----- Records shown -----
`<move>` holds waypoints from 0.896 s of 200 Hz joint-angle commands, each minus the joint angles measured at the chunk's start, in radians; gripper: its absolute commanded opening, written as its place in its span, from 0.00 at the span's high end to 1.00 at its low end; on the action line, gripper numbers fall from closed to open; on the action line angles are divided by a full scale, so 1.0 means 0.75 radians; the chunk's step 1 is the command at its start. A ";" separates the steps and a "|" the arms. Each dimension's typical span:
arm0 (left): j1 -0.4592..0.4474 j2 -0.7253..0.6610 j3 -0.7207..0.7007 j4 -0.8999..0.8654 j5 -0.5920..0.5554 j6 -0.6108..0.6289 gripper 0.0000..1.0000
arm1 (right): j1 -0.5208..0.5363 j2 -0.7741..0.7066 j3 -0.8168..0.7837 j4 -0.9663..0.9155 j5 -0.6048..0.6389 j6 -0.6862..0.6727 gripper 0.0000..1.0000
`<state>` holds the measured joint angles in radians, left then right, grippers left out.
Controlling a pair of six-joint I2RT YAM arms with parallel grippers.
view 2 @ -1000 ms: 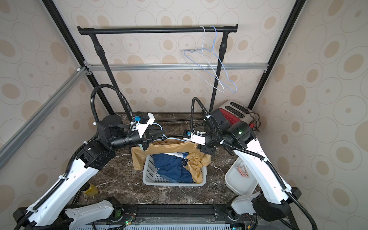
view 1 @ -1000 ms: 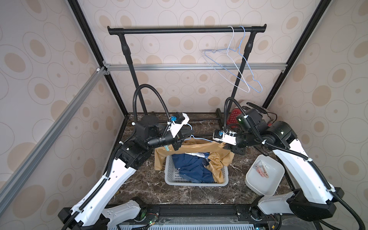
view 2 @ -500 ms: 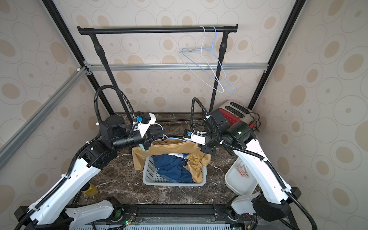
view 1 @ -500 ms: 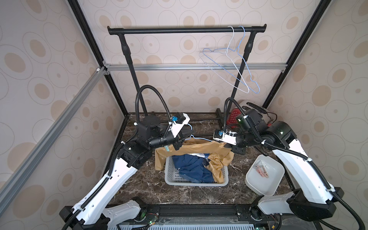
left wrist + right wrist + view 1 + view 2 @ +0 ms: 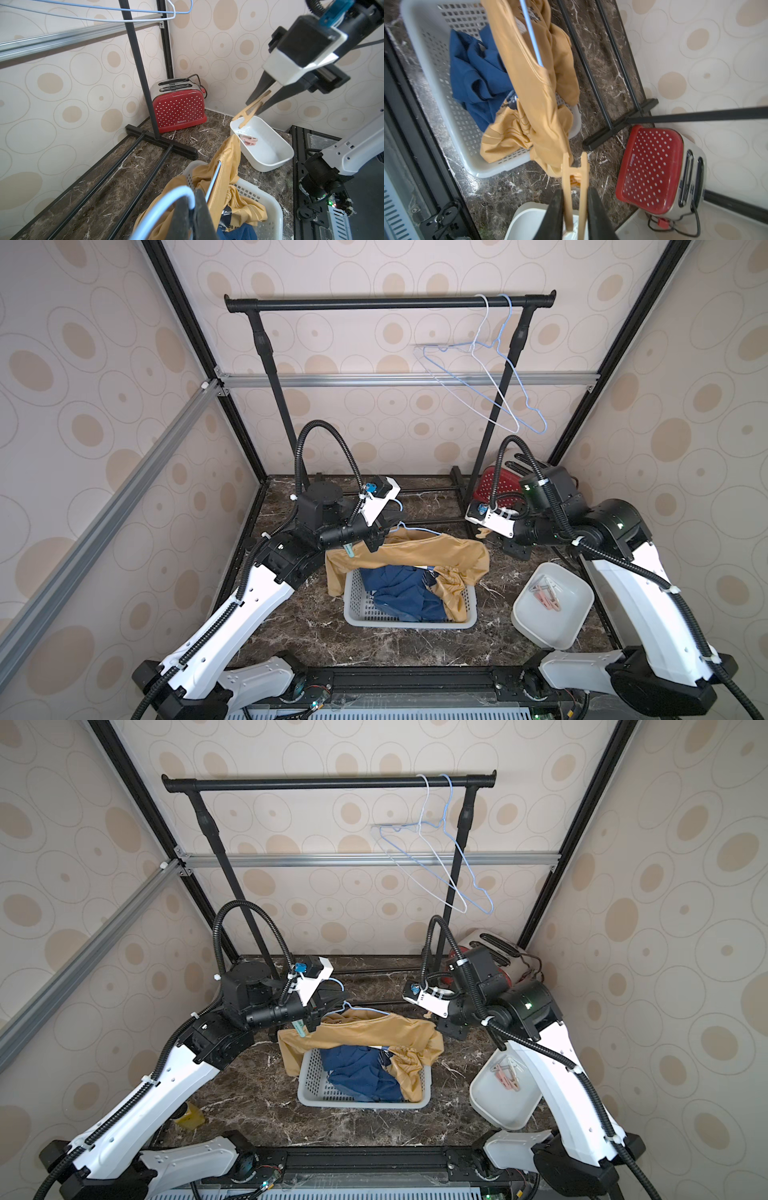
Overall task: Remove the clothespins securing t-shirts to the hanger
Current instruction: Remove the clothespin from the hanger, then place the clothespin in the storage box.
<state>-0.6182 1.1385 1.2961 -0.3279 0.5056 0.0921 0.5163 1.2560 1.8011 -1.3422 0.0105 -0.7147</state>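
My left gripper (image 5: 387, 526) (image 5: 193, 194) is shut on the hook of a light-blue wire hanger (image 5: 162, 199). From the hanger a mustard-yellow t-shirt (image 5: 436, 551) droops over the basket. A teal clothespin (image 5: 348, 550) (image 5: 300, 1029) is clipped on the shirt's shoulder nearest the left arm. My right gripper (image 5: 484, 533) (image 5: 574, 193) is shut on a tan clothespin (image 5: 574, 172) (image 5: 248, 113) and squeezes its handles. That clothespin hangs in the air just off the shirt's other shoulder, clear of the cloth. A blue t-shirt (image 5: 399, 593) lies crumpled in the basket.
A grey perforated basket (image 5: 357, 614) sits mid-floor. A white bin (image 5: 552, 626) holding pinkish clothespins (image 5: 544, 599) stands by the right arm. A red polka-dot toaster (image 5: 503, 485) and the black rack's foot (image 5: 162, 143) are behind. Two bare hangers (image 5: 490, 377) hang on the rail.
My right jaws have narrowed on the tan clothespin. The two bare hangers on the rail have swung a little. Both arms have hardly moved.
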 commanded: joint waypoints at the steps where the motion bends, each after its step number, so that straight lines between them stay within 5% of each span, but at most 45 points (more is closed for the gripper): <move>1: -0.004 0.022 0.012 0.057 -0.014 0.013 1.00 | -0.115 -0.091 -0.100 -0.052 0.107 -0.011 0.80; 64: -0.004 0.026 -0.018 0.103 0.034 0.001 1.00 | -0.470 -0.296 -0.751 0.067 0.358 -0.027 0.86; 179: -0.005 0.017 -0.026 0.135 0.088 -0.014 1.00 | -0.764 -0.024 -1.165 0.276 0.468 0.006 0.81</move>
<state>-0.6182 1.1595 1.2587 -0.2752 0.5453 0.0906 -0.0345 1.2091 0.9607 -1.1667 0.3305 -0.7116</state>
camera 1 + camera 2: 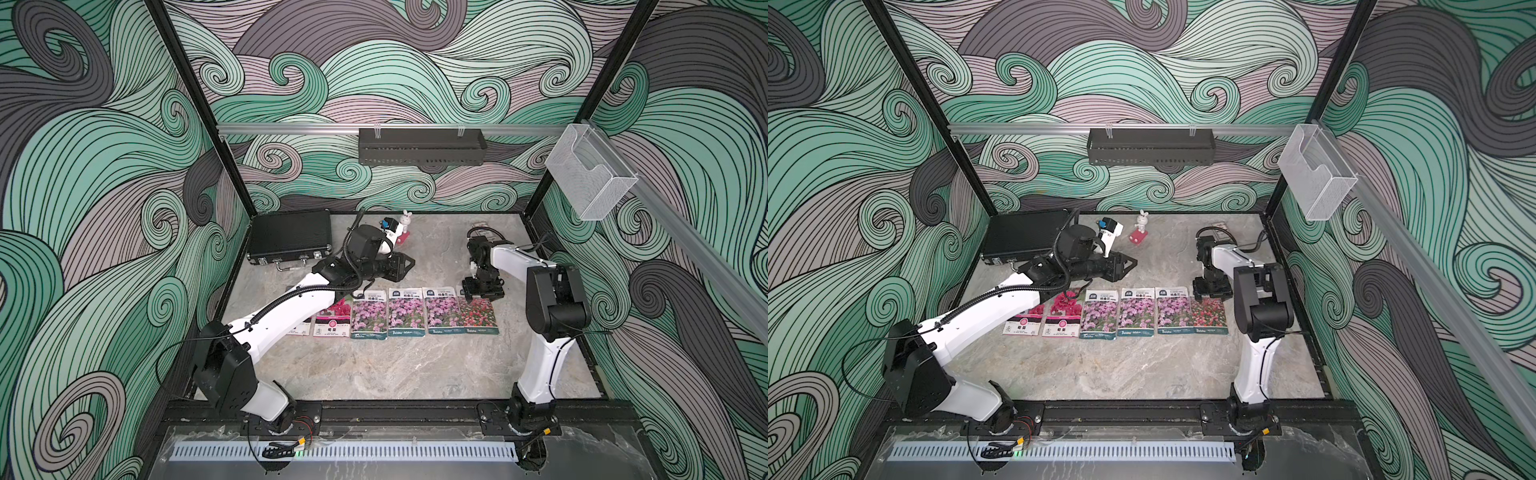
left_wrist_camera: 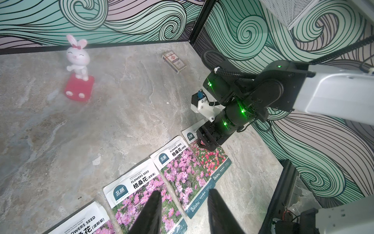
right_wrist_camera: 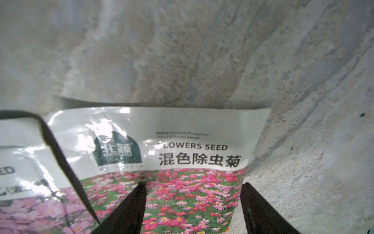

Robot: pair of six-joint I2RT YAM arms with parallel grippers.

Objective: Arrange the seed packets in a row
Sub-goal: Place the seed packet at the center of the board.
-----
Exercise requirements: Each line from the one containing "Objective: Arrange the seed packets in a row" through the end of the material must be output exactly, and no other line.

Exercise result:
Objective: Arrange the seed packets in a row
Sub-goal: Place the seed packet at the center of the board.

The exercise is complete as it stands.